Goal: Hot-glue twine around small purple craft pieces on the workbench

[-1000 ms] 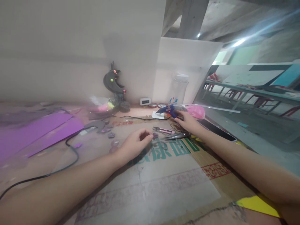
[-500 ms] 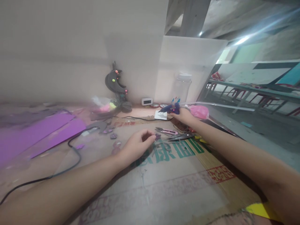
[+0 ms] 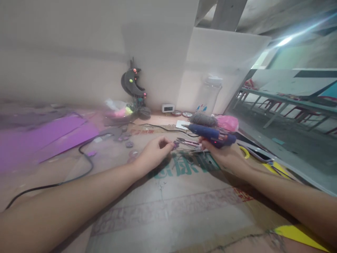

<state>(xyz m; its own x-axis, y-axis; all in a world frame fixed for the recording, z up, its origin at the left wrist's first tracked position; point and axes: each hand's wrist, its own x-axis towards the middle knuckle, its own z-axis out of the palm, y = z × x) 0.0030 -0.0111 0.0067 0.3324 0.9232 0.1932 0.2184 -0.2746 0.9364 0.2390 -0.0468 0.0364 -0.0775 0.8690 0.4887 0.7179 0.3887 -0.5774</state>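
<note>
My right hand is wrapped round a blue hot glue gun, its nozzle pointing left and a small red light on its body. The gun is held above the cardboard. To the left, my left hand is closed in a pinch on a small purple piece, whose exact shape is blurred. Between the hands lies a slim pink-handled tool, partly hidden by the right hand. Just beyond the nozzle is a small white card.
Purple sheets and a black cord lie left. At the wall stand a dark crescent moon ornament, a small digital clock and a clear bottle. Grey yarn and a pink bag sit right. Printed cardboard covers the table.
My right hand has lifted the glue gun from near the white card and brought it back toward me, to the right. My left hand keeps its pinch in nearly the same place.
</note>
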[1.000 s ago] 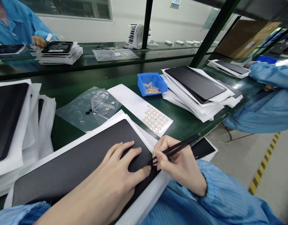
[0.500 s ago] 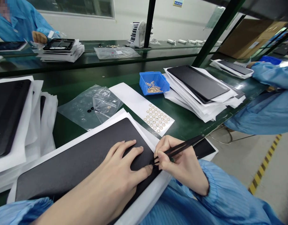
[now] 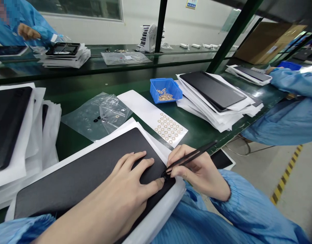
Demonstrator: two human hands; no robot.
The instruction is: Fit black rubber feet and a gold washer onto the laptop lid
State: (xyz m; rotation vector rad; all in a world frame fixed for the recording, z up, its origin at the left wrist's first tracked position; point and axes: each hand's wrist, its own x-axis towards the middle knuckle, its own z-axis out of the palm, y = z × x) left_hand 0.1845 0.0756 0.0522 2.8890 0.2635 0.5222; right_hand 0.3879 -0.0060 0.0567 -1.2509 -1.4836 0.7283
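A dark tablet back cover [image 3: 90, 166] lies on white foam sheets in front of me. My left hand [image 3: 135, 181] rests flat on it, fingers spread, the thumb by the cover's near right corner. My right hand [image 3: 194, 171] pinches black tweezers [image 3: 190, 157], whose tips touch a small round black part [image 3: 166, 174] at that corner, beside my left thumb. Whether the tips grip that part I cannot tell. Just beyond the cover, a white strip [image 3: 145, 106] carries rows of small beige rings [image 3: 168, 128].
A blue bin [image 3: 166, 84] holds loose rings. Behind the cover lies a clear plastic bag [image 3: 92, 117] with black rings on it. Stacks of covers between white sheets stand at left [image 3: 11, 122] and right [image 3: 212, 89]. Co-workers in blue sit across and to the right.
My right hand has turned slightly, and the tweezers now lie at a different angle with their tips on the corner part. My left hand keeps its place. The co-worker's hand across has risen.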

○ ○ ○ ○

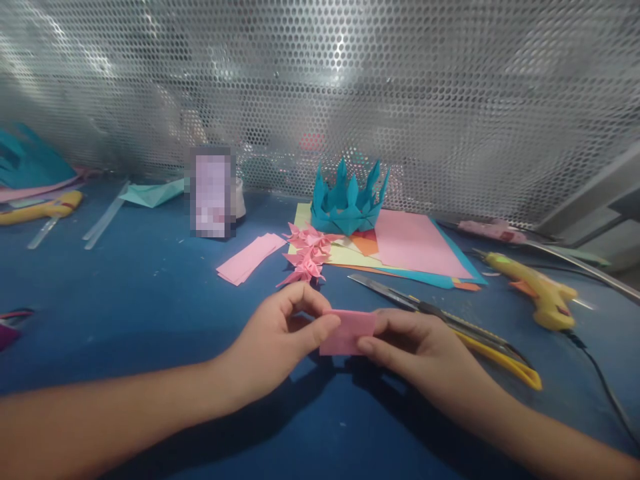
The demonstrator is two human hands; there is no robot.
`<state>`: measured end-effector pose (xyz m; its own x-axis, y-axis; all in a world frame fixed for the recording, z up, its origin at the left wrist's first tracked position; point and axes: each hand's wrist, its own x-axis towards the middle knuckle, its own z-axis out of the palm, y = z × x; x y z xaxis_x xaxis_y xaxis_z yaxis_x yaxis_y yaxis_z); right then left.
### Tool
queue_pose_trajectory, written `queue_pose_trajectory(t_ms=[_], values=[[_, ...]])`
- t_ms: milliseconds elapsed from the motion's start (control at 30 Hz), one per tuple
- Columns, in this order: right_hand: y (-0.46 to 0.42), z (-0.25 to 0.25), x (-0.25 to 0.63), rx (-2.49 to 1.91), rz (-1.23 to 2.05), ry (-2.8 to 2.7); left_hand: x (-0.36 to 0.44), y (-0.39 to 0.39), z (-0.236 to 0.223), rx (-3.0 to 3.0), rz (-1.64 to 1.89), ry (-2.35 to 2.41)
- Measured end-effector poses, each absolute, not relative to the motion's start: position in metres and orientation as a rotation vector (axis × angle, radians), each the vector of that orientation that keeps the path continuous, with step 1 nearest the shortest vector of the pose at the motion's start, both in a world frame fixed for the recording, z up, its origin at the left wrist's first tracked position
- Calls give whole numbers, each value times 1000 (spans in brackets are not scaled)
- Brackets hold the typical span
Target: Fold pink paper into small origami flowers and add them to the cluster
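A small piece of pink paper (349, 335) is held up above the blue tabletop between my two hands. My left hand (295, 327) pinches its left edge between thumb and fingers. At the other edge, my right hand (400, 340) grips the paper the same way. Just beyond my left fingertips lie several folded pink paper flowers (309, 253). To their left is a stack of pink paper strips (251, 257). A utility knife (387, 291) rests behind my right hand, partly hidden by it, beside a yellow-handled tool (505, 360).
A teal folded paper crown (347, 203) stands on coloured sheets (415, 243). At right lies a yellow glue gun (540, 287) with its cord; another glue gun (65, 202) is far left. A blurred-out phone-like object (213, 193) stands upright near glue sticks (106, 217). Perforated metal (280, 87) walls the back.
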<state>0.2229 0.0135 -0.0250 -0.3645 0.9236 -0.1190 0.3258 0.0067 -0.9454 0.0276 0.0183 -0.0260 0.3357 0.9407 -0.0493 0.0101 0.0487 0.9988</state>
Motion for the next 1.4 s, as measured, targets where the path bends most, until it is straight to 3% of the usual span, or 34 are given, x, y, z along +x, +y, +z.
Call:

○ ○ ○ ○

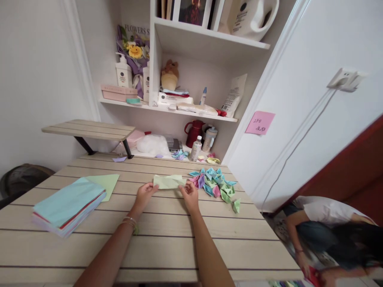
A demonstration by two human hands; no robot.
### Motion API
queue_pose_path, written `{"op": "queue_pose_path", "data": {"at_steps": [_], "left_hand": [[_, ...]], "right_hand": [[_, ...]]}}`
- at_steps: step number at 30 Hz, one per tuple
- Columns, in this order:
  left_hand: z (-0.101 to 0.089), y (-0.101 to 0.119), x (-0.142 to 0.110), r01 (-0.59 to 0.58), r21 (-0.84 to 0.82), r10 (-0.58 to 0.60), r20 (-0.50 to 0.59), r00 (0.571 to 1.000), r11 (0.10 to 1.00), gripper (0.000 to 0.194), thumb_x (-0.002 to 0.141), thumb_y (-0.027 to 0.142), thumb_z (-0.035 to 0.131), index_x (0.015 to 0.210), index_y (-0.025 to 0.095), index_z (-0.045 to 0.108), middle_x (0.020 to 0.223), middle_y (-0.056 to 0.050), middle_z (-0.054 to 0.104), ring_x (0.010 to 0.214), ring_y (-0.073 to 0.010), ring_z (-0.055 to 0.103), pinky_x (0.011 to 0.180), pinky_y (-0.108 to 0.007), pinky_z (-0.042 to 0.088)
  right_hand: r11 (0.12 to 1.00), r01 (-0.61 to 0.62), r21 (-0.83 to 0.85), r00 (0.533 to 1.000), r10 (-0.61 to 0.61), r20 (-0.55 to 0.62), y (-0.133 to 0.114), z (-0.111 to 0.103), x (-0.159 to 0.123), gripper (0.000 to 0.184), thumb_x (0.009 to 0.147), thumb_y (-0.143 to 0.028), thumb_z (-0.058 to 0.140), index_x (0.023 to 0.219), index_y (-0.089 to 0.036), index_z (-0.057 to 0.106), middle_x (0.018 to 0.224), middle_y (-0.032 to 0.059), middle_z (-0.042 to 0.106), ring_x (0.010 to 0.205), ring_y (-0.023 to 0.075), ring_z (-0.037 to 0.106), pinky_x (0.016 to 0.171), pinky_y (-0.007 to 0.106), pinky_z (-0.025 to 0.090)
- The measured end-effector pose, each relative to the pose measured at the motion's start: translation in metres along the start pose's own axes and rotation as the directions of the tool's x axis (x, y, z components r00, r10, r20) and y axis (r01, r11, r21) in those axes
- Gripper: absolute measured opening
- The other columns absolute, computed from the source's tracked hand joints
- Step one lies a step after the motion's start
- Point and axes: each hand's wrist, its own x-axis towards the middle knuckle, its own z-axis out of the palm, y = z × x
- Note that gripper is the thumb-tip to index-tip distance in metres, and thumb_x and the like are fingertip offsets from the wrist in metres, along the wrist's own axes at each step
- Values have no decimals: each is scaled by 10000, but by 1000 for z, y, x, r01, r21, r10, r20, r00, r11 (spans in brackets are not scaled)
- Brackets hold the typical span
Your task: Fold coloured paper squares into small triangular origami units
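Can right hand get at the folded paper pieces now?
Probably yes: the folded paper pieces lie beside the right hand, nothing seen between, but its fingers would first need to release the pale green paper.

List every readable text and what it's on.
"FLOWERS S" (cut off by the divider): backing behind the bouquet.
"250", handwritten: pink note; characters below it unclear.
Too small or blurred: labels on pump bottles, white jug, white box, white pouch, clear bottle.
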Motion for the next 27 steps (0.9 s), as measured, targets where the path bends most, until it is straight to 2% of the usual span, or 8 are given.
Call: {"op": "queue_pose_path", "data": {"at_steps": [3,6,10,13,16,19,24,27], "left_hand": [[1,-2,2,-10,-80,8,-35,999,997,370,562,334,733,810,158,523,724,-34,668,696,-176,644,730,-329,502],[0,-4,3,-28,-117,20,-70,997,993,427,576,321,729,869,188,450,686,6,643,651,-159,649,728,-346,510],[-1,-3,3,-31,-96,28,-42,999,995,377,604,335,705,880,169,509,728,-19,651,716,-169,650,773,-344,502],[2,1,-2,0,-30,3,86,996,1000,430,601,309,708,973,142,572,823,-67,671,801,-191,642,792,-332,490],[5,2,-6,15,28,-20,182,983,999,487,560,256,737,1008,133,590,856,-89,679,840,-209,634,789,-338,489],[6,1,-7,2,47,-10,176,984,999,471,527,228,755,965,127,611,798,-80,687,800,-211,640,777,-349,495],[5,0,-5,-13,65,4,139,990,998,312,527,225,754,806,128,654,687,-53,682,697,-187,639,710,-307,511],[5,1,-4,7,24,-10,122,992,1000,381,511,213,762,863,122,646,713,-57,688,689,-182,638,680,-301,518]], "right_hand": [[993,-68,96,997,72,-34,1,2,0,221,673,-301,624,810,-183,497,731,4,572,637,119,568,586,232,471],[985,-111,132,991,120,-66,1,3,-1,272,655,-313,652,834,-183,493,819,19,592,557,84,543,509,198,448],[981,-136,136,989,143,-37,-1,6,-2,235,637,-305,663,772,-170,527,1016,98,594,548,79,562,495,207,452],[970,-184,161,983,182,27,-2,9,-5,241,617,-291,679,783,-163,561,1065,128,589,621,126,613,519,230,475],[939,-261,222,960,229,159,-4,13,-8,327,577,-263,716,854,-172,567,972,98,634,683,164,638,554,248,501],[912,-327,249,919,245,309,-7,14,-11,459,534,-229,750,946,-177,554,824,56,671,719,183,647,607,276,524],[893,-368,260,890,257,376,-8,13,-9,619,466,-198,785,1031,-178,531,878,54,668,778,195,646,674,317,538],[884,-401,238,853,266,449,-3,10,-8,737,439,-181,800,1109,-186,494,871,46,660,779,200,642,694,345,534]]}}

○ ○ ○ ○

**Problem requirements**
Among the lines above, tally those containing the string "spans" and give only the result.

**Answer for the task**
2